The tests will automatically download a sample YouTube video for evaluation if it's not already present in the test assets.

## Third-Party Components

This project incorporates components from several third-party open source projects:

1. **SyncNet** - Audio-visual synchronization neural network
   - Location: [src/evalatar/syncnet_python](src/evalatar/syncnet_python)
   - Original Author: Joon Son Chung
   - License: MIT License
   - Project URL: https://github.com/joonson/syncnet_python

2. **CDFVD** - For FVD (Fréchet Video Distance) calculations
   - PyPI Package: `cd-fvd`
   - License: MIT License

3. **PyTorch FID** - For FID (Fréchet Inception Distance) calculations
   - PyPI Package: `pytorch-fid`
   - License: Apache License 2.0

4. **PyIQA** - For IQA (Image Quality Assessment) calculations
   - PyPI Package: `pyiqa`
   - License: Apache License 2.0

## Troubleshooting

### FVD Model Download Issues

**Problem**: When using FVD with VideoMAE model, you may encounter model download failures or loading errors.

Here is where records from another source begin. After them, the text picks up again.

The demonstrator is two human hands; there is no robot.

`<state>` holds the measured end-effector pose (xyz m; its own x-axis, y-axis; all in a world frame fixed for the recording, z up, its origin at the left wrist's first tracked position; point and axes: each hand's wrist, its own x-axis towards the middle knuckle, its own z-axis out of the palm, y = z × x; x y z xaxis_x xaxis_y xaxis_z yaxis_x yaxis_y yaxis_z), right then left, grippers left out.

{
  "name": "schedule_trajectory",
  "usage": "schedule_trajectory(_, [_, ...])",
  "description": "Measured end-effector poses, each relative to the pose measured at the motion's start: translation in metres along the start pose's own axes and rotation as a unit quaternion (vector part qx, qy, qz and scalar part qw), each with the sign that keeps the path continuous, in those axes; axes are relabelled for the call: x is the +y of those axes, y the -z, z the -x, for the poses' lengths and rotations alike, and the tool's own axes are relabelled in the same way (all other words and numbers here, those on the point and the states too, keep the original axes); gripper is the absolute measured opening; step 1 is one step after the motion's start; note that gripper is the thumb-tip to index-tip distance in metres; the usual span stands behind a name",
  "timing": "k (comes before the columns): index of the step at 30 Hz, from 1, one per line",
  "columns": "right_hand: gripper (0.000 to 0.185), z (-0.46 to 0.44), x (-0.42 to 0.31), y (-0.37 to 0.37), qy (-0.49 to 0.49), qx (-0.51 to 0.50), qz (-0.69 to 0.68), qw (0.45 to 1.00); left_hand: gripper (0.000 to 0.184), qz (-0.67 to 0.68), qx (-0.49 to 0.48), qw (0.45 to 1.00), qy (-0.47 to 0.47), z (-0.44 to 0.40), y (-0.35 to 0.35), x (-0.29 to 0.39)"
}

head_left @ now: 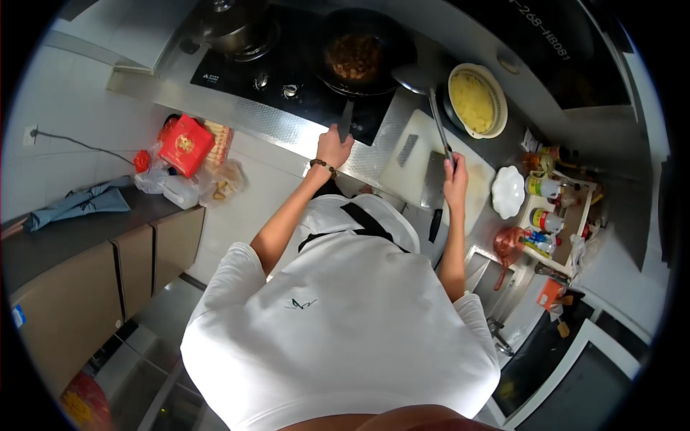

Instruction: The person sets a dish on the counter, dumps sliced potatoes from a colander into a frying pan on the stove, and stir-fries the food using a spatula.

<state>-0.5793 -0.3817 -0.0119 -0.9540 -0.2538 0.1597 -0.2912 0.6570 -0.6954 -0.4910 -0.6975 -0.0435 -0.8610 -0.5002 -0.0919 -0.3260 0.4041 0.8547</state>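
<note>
My left hand (335, 148) is closed around the handle of a dark wok (394, 52) on the stove. Browned food pieces (354, 57) lie in the middle of the wok. In my right hand (455, 179) is the long handle of a metal spatula (414, 77), whose broad head is raised just right of the wok's rim, apart from the food. Below that hand a cleaver (433, 181) with a black handle rests on a white cutting board (397, 171). Beyond the board, a white colander (501, 108) holds pale yellow pieces (471, 100).
A lidded pot (230, 32) stands on the stove's left burner. Right of the board are a white scalloped plate (508, 192) and a rack of bottles (564, 208). The sink (485, 276) lies nearer my right side. A red bag (186, 146) sits on the left counter.
</note>
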Motion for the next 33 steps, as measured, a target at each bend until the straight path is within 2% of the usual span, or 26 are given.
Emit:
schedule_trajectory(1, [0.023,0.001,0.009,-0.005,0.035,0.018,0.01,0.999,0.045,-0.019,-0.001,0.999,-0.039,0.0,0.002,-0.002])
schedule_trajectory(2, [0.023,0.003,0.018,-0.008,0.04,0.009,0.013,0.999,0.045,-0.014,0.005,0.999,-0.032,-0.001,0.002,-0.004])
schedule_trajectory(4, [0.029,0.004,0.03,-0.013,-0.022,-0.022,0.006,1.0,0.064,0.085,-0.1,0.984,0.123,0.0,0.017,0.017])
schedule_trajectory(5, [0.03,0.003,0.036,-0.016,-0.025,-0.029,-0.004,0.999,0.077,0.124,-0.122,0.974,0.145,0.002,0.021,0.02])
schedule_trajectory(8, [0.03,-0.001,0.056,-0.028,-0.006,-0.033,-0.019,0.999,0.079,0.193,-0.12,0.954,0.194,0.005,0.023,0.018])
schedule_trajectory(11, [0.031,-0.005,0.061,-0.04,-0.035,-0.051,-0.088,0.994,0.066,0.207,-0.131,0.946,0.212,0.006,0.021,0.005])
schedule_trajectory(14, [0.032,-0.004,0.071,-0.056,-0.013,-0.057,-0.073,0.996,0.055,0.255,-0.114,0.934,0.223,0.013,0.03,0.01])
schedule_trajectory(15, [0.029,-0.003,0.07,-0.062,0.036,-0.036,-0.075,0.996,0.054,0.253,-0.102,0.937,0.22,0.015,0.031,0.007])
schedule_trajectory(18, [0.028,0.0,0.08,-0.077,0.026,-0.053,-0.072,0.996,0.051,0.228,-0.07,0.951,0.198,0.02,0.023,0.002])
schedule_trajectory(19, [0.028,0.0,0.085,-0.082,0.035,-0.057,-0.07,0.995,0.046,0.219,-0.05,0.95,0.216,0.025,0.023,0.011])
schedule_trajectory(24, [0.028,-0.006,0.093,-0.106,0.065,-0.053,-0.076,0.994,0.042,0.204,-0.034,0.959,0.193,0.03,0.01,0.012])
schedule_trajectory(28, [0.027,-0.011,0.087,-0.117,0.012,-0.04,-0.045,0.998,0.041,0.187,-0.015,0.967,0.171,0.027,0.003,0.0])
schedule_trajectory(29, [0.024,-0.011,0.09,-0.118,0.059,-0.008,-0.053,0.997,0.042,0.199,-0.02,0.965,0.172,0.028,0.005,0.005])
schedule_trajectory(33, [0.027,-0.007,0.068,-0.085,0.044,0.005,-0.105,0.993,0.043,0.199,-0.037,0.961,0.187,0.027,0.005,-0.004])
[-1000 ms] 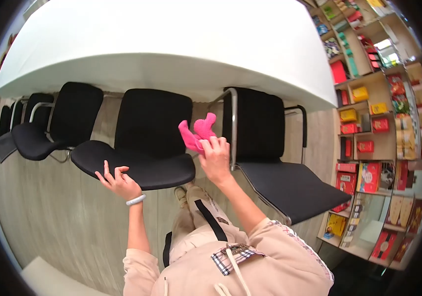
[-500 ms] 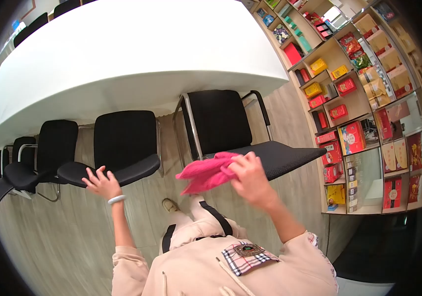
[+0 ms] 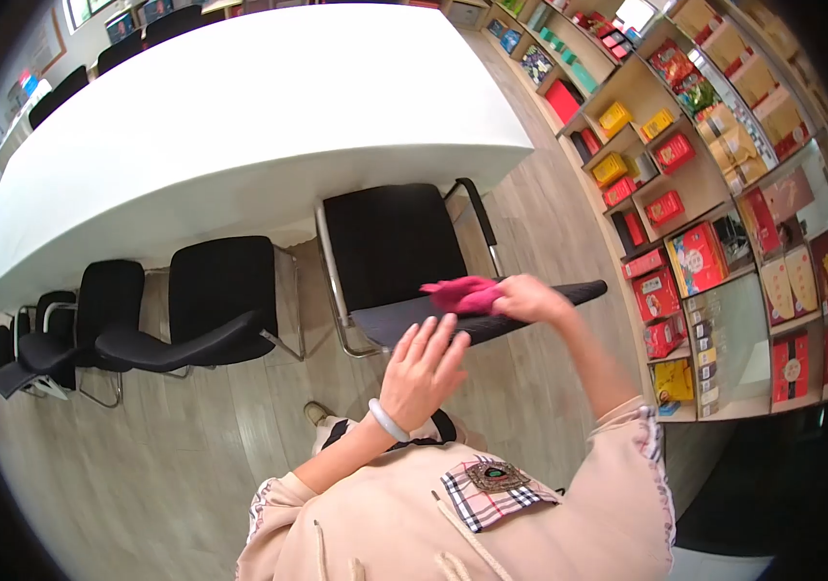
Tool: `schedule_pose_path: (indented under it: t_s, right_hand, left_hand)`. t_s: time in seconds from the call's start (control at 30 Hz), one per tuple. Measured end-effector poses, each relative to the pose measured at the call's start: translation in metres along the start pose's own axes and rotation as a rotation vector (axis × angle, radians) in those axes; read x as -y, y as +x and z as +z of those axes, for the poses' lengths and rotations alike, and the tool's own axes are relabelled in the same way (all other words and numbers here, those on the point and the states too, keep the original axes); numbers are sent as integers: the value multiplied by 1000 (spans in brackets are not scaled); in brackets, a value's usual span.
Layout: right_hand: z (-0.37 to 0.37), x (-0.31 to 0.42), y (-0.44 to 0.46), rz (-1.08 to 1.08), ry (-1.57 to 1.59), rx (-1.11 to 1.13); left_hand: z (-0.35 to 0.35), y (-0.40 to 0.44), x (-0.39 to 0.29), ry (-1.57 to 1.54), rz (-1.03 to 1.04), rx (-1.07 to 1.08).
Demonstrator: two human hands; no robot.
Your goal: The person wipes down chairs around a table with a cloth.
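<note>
My right hand [image 3: 530,298] grips a bunched pink cloth [image 3: 462,293], its fingers closed on the right end. The cloth lies across the view of the nearest black chair [image 3: 395,242], over where seat and backrest meet; whether it touches the chair I cannot tell. My left hand [image 3: 424,373] is in front of the seat's near edge, palm down, fingers stretched and holding nothing. A pale bracelet [image 3: 388,420] circles the left wrist.
A long white table [image 3: 249,107] stretches beyond the chairs. More black chairs [image 3: 222,290] line its near side to the left. On the right stands a shelf unit [image 3: 690,184] with red and yellow boxes. Wood-look flooring [image 3: 211,445] runs below.
My left hand has swung right, from beside the second chair to the nearest chair's seat. The pink cloth has moved right and up with my right hand, over that chair. The view has shifted slightly.
</note>
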State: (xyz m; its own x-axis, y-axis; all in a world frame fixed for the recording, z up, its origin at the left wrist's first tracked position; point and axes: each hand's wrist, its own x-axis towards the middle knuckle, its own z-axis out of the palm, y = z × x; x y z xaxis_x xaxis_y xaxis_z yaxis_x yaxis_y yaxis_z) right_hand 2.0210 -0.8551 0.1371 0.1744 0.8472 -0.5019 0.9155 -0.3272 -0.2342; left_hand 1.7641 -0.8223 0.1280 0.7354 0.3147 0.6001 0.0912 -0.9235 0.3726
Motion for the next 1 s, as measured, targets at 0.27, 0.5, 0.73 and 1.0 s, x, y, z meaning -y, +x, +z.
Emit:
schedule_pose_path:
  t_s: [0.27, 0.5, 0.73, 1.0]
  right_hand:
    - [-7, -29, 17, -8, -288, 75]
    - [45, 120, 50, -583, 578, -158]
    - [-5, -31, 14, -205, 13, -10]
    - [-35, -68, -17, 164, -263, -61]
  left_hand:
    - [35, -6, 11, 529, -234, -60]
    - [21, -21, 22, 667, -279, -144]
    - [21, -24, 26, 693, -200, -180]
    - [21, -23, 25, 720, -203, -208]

This is due to the VideoMAE model URL being changed to Hugging Face.

**Solution**: 
1. Manually download the VideoMAE model from the new URL:
   ```
   https://huggingface.co/OpenGVLab/InternVideoMAE_models/resolve/main/mae-g/vit_g_hybrid_pt_1200e_ssv2_ft.pth
   ```

2. Place the downloaded model file in the appropriate cache directory: `~/.venv/Lib/site-packages/cdfvd/third_party/VideoMAEv2/`

3. Alternatively, you can use the I3D model instead by specifying `model='i3d'` in the `calculate_fvd` function.

## Dependencies

- Python >= 3.11, < 3.12
- MediaPipe
- OpenCV
- PyTorch
- And other dependencies listed in [pyproject.toml](pyproject.toml)

## License

This project is licensed under the MIT License - see the [LICENSE](LICENSE) file for details.

## Contributing

Feel free to submit issues and pull requests to improve this project.